The strategic partnership with CCO, CMO and sales isn’t a new topic of discussion, but now more than ever these partnerships are actually happening. As a CMO from a retailer stated, “We’ve been talking about the partnership for a while, but it is now critical. We need to have the CIO in the room with us so we can really integrate the new and old systems to bring a better customer experience.”
In the course of our work at Farland Group, I get the opportunity to have in-depth discussions with hundreds of Global 500 CIOs each year. They don’t argue the need to spend more time with the customer, but they do often ask how others are achieving this goal. Here are three ways that CIOs are developing a deeper connection with their customers:
1. Strategic Account Visits: Many CIOs in B2B businesses are building strategies that give them access to strategic customer accounts. This ranges from partnering with the account team to a more deliberate, repeatable strategy of engagement like a customer advisory board.

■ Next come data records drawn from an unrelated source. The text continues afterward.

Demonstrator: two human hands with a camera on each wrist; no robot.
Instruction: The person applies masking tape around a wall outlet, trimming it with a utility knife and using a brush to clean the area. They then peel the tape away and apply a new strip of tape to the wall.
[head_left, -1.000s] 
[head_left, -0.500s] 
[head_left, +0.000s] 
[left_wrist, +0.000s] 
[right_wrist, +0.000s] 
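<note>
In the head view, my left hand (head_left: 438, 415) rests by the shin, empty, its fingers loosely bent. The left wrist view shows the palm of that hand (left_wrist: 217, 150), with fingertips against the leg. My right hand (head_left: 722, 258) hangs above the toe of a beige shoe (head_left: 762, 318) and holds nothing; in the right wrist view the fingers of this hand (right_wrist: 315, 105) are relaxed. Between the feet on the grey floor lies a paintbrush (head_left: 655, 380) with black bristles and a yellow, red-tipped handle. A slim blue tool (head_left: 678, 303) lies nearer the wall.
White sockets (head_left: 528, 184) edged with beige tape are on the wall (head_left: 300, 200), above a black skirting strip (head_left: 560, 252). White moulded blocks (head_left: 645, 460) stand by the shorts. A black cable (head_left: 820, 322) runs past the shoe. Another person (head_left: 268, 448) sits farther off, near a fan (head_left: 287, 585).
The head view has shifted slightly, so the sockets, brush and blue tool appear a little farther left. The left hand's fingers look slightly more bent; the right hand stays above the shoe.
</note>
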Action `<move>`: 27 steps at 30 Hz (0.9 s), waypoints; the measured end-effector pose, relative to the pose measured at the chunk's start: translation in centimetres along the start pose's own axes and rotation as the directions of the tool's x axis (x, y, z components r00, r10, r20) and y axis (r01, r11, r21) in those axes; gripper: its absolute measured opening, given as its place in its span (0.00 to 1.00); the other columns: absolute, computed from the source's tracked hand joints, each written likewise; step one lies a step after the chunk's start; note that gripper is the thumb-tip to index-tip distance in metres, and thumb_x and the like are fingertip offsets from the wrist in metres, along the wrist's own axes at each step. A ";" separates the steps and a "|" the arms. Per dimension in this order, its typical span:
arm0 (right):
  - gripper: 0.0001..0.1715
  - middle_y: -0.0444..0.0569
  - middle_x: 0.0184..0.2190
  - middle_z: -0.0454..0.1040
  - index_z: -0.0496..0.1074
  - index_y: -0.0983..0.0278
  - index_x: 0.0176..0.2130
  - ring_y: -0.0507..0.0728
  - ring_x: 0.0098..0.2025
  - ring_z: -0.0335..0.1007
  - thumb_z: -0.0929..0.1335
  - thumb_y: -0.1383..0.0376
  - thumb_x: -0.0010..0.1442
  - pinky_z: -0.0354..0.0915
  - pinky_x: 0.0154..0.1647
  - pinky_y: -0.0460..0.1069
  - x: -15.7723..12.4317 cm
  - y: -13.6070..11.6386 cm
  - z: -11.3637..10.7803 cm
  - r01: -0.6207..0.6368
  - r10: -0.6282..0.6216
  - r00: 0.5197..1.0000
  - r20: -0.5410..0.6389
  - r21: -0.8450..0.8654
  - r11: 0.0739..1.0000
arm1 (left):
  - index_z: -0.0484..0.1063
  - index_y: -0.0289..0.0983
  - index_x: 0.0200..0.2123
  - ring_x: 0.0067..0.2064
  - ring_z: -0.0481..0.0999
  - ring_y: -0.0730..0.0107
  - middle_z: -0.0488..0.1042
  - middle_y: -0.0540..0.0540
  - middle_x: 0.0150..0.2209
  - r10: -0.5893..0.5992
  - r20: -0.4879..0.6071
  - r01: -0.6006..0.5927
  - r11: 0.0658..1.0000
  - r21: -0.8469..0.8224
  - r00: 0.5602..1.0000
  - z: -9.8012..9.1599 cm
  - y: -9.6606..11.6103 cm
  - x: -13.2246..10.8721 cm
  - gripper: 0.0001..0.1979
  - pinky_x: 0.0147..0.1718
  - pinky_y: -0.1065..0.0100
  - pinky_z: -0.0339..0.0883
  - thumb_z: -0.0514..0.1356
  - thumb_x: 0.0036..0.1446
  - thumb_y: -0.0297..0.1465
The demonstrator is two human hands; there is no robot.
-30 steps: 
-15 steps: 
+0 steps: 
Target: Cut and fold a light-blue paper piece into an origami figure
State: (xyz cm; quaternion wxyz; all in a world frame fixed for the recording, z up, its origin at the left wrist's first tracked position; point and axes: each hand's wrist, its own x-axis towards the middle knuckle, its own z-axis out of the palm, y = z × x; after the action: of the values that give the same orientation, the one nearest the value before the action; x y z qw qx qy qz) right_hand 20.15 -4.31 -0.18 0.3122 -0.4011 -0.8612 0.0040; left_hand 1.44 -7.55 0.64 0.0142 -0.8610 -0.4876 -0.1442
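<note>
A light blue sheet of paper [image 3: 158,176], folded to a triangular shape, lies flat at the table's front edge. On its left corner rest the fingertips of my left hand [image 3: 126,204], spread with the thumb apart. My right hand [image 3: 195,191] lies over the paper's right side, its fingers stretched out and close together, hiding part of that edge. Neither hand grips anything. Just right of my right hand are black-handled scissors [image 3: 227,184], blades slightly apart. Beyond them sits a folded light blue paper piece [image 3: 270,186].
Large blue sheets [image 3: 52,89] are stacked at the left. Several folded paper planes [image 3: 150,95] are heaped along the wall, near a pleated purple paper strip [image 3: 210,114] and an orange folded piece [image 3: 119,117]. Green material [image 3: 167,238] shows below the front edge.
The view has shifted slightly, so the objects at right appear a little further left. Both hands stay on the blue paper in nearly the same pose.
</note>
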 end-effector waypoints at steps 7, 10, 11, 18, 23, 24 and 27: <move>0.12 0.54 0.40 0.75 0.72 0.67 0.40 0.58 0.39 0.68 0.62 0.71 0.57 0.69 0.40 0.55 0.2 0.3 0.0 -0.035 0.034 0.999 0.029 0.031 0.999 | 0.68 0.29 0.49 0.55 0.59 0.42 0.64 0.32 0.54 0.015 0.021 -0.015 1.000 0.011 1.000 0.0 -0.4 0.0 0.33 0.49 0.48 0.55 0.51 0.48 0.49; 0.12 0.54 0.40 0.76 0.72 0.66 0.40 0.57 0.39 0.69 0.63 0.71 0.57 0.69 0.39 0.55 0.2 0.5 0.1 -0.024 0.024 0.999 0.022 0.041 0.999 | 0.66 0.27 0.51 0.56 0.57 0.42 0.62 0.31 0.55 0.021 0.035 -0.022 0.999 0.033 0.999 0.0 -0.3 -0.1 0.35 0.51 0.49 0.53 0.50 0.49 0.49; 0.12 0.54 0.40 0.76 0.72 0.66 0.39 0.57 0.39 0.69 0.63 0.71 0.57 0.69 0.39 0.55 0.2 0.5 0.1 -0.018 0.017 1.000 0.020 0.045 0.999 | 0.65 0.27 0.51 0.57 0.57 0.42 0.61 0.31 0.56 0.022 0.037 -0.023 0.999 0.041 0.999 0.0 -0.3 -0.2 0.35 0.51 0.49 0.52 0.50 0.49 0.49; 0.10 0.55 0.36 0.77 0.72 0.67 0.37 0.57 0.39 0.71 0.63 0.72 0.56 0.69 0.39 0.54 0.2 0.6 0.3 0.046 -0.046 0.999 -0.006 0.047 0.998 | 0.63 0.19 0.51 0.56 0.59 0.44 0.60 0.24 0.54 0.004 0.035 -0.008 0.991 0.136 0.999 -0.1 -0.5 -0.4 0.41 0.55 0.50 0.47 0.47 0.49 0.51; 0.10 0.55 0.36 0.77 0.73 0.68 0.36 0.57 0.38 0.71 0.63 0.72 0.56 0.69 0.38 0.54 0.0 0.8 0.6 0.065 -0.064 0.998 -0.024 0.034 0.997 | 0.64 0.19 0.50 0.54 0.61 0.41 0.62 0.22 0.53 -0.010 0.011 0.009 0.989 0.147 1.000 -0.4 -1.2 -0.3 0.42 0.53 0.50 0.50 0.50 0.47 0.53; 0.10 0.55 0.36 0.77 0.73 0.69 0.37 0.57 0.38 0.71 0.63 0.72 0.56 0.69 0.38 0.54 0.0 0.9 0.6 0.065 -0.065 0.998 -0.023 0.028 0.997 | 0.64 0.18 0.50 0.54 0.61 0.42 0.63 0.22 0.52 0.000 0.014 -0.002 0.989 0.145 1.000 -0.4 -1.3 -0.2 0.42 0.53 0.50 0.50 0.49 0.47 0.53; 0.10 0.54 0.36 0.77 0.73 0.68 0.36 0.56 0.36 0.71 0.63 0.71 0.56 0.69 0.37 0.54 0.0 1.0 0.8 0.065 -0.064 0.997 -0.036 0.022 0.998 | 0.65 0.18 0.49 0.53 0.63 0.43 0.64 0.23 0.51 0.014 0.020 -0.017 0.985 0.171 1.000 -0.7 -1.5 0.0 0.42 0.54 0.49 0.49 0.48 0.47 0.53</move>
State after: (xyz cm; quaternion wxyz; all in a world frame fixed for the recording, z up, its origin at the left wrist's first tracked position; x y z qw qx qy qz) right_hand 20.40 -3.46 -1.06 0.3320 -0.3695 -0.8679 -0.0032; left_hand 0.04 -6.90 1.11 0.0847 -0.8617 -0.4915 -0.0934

2. Technology-led Co-Creation: The nature of the CIO role puts CIOs squarely in the driver’s seat of leading new engagement models with customers that are enabled by technology. One CIO that we work with partners with the CIOs of their most valued customers to co-create new engagement models and applications.
3. CIO on Loan: Finally, we’ve heard from CIOs who loan out their expertise to clients where they believe that they can partner to create a deeper relationship. For those larger companies that have small and mid-size clients, this can serve as a very valuable asset for select clients and it puts the CIO in a very strong relationship position with customers.
These and other approaches are putting the CIO in more of a leadership role with customers and positioning them as a valued contributor to the overall goal of developing stronger customer relationships for the business.